Justice Dlamini stated in the decision: “So that it is safe to say that LGBTs have the rights conferred by section 14 of the Constitution. They have a right to life, liberty, privacy or dignity. They have a right not to be discriminated against or be subjected to inhumane and degrading treatment. They have a right to associate. They have a right to form a company. They have a right to freedom of expression. These rights are inherent in them not by reason of their sexual preferences as LGBTs but as human beings.”

Dlamini then added the shocking proviso that “These rights are however subject to the laws as prevailing in the Kingdom and which have not been challenged anywhere.”

ESGM first applied for registration with the Registrar of Companies in September 2019. The registrar refused, claiming that ESGM’s objectives are unlawful because same-sex intimacy is illegal in the country.

Although not actively enforced, citizens “suspected” of sodomy can be arrested without a warrant under the Criminal Procedures Act of 1938.

“I am highly disappointed by the verdict, I am of the view that the understanding around our basic human rights and fundamental freedoms is underplayed,” said the Director of ESGM, Sisanda Mavimba.

“This comes as a surprise as we have seen progress from courts in the region,” commented the lead applicant in the case, activist Melusi Simelane. “Nonetheless, I am not deterred by the dismissal of the case.

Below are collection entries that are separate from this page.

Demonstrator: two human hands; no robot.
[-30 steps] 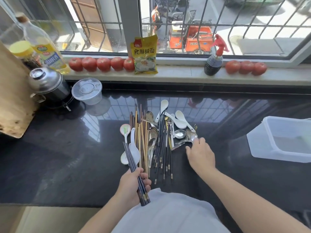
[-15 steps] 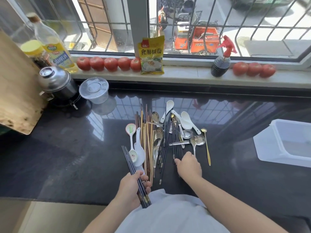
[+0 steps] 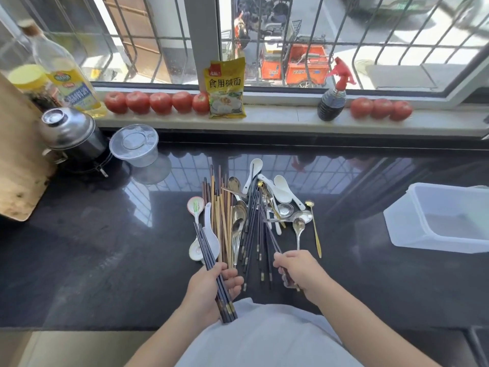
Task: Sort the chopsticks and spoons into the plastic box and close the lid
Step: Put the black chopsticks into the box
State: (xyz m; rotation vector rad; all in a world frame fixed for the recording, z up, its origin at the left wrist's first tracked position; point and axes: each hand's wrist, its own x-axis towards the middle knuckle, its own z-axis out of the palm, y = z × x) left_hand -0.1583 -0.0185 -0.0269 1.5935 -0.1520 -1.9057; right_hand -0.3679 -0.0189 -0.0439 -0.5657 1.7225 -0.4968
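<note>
A mixed pile of chopsticks (image 3: 225, 215) and spoons (image 3: 283, 186) lies on the black counter (image 3: 105, 247) in front of me. My left hand (image 3: 209, 290) grips a bundle of dark chopsticks (image 3: 209, 255) that slants up to the left over the pile's near edge. My right hand (image 3: 299, 268) pinches a couple of dark chopsticks (image 3: 270, 231) at their near ends, their tips still in the pile. The clear plastic box (image 3: 444, 221) stands open on the counter far to the right, with nothing visible inside. Its lid is not visible.
A steel pot (image 3: 71, 136) and an upturned clear tub (image 3: 135, 144) stand at the back left beside a wooden board (image 3: 18, 165). Tomatoes (image 3: 158, 102), a yellow packet (image 3: 226, 88), an oil bottle (image 3: 66, 75) and a spray bottle (image 3: 333, 96) line the window sill.
My right hand drew back from the spoons at the pile's right to its near edge and took hold of dark chopsticks. My left hand kept its bundle.
</note>
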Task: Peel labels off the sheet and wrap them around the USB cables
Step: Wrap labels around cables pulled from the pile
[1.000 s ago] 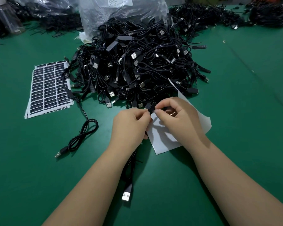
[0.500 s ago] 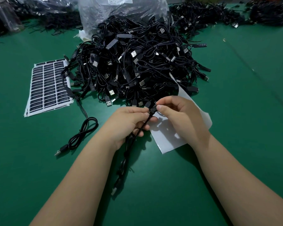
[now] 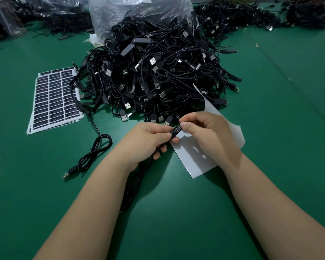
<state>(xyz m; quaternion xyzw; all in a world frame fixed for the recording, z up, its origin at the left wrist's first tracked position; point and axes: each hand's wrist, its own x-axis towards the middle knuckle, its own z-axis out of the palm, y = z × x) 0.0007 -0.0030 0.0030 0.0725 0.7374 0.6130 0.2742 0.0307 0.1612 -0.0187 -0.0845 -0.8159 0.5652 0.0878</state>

I would remind my fellow LGBTIQ+ citizens that, eventually, history moves in the direction of justice. This is not the end, but rather the beginning of a new dawn for the movement. Human rights are universal and have not been stopped today.”

Eswatini is one of the world’s last remaining absolute monarchies. The government violently clamped down on recent pro-democracy protests, leaving at least 20 dead. It also temporarily shut down the internet in a bid to stifle dissent.

Anneke Meerkotter, Executive Director of the Southern Africa Litigation Centre (SALC), which provided legal support to ESGM, said the judgement “is a testimony to the anxiousness of Eswatini courts when dealing with matters relating to freedom of association and expression in the current political context.”

Meerkotter noted that “the majority opinion exercised mental gymnastics to find against the applicants despite acknowledging that their rights have been violated.”